Physics
Scientific paper
May 2004
adsabs.harvard.edu/cgi-bin/nph-data_query?bibcode=2004agusm.p33d..13b&link_type=abstract
American Geophysical Union, Spring Meeting 2004, abstract #P33D-13
Physics
0343 Planetary Atmospheres (5405, 5407, 5409, 5704, 5705, 5707), 3319 General Circulation, 3346 Planetary Meteorology (5445, 5739), 3384 Waves And Tides, 5409 Atmospheres: Structure And Dynamics
Scientific paper
We have characterized the annual behavior of martian atmospheric traveling waves in the MGS TES data set from the first two martian years of mapping. There is a high degree of repeatability between the two years. They are dominated by strong low zonal wavenumber waves with high amplitudes near the polar jets, strongest in late northern fall and early northern winter. The m=1 waves have amplitudes up to about 20K, are vertically extended, and occasionally extend even into the tropics. Periods for m=1 range from 2.5 to 30 sols. Much weaker waves were identified in the south, with amplitudes less than about 3.5K. Traveling waves with m=2 and m=3 are also seen, but their amplitudes are typically limited to less than 4K, and are generally more confined near the surface. In the north, they are more evident in fall and spring rather than winter solstice, which is clearly dominated by m=1 waves. EP flux divergences show the waves extracting energy from the zonal mean winds. When the m=1 waves were strongest, decelerations of the zonal jet of order 30m/s/sol were measured. Above 1 scale height, the waves extract energy from the jet predominately through barotropic processes, but their character is overall mixed barotropic/baroclinic.

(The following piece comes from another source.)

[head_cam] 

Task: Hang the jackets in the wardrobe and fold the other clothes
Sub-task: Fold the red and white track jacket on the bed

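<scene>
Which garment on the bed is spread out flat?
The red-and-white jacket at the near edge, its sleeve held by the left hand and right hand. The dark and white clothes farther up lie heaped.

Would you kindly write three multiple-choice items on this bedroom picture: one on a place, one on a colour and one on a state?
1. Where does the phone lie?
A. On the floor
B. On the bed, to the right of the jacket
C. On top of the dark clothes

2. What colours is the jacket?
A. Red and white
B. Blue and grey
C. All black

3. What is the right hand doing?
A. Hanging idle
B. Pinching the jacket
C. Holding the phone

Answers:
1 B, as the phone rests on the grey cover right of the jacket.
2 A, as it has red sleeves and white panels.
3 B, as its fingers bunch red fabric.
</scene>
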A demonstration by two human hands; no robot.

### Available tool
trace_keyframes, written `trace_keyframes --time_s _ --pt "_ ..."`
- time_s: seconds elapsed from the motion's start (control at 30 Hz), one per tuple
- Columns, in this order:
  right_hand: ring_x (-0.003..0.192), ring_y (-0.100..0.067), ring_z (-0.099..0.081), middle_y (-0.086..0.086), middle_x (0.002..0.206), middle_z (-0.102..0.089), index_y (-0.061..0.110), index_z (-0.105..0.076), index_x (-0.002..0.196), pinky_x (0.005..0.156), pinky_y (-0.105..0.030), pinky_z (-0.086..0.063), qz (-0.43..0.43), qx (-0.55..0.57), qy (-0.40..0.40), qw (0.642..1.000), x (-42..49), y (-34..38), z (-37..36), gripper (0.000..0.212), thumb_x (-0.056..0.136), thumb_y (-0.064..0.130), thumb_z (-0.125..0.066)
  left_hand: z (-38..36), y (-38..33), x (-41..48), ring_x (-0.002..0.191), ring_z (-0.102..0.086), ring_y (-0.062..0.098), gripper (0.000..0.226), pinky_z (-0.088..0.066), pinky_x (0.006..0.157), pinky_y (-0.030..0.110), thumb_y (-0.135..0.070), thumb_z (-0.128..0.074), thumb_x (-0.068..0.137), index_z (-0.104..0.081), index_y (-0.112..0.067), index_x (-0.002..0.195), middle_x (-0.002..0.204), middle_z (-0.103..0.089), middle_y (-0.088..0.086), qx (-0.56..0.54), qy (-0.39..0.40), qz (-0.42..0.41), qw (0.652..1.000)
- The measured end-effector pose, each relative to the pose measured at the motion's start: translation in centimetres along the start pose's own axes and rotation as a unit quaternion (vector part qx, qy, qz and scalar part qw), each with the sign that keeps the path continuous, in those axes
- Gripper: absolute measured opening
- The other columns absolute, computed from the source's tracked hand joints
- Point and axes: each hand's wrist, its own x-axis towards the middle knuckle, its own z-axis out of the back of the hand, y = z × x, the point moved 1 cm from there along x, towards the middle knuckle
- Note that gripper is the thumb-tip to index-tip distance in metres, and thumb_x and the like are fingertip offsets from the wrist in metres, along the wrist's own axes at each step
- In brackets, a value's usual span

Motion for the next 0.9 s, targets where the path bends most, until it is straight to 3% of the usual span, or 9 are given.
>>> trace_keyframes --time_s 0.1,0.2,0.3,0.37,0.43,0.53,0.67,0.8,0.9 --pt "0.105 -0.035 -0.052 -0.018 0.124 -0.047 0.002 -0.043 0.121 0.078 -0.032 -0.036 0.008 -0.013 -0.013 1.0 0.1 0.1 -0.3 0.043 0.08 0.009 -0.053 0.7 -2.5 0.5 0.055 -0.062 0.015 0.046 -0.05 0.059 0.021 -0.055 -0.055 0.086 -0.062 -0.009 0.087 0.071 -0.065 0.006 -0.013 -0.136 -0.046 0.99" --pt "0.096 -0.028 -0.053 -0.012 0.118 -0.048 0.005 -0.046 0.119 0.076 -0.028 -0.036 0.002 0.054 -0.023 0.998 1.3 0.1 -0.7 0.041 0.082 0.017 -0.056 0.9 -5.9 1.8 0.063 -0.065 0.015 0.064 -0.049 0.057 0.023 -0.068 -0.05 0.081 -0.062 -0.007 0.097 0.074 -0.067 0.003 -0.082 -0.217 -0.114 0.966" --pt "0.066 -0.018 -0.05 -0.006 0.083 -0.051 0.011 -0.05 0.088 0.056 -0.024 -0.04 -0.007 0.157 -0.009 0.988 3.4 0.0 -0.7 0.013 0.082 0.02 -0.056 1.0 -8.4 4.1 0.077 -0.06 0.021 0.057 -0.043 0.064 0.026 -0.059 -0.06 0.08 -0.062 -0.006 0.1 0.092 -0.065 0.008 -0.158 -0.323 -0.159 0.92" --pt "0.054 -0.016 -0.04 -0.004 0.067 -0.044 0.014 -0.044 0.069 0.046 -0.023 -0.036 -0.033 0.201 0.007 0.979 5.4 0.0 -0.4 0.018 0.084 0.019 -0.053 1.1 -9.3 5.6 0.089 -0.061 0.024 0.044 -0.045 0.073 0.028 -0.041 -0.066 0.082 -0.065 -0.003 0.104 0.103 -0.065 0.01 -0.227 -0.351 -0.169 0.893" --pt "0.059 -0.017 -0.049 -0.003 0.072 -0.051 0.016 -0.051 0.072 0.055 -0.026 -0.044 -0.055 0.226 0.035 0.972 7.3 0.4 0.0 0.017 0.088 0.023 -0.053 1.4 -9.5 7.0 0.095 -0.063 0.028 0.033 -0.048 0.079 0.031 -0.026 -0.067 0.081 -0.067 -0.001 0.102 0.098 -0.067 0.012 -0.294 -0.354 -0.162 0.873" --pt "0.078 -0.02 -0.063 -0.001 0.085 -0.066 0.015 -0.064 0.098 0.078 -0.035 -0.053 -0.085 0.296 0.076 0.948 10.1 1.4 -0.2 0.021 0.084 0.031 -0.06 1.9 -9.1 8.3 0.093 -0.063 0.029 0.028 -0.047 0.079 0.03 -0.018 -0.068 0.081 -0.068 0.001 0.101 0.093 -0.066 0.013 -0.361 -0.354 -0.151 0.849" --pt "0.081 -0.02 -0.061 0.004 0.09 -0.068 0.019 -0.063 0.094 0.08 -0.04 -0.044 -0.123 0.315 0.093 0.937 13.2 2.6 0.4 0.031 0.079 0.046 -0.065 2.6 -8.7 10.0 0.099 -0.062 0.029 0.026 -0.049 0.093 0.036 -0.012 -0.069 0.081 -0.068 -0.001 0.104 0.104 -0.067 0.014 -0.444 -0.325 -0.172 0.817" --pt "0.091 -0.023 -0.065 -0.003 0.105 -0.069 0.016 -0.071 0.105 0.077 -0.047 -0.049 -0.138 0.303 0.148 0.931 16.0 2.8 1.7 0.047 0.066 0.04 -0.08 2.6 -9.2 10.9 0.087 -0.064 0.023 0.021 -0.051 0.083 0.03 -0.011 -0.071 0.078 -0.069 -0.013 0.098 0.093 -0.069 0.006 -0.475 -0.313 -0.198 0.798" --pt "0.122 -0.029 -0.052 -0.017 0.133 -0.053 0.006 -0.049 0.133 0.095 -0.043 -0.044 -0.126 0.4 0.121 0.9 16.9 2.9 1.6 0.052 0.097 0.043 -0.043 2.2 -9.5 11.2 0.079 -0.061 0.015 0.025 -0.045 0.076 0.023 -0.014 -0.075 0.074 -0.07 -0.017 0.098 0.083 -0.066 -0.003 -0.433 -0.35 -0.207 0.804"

Inertial instabilities may exist at altitude on the equatorward flanks of the polar jets, and marginal stability extends through to the tropics. This may explain the coordination of the tropical behavior of the waves with that centered along the polar jet, consistent with the ideas expressed in Wilson et al. (2002) and similar to those in Barnes et al. (1993). Throughout the year, there exist large regions with the meridional gradient of PV less than zero, but they are strongest near winter solstice. Poleward of the winter jet, the regions of instability reach the surface, equatorward they do not. These regions, satisfying a necessary criterion for instability, likely explain the genesis of the waves, and perhaps also their bimodal character between surface (faster waves) and altitude (slow m=1 waves).
Banfield Don
Conrath Barney J.
Gierasch Peter J.
Smith Masson D.
Wilson Richard J.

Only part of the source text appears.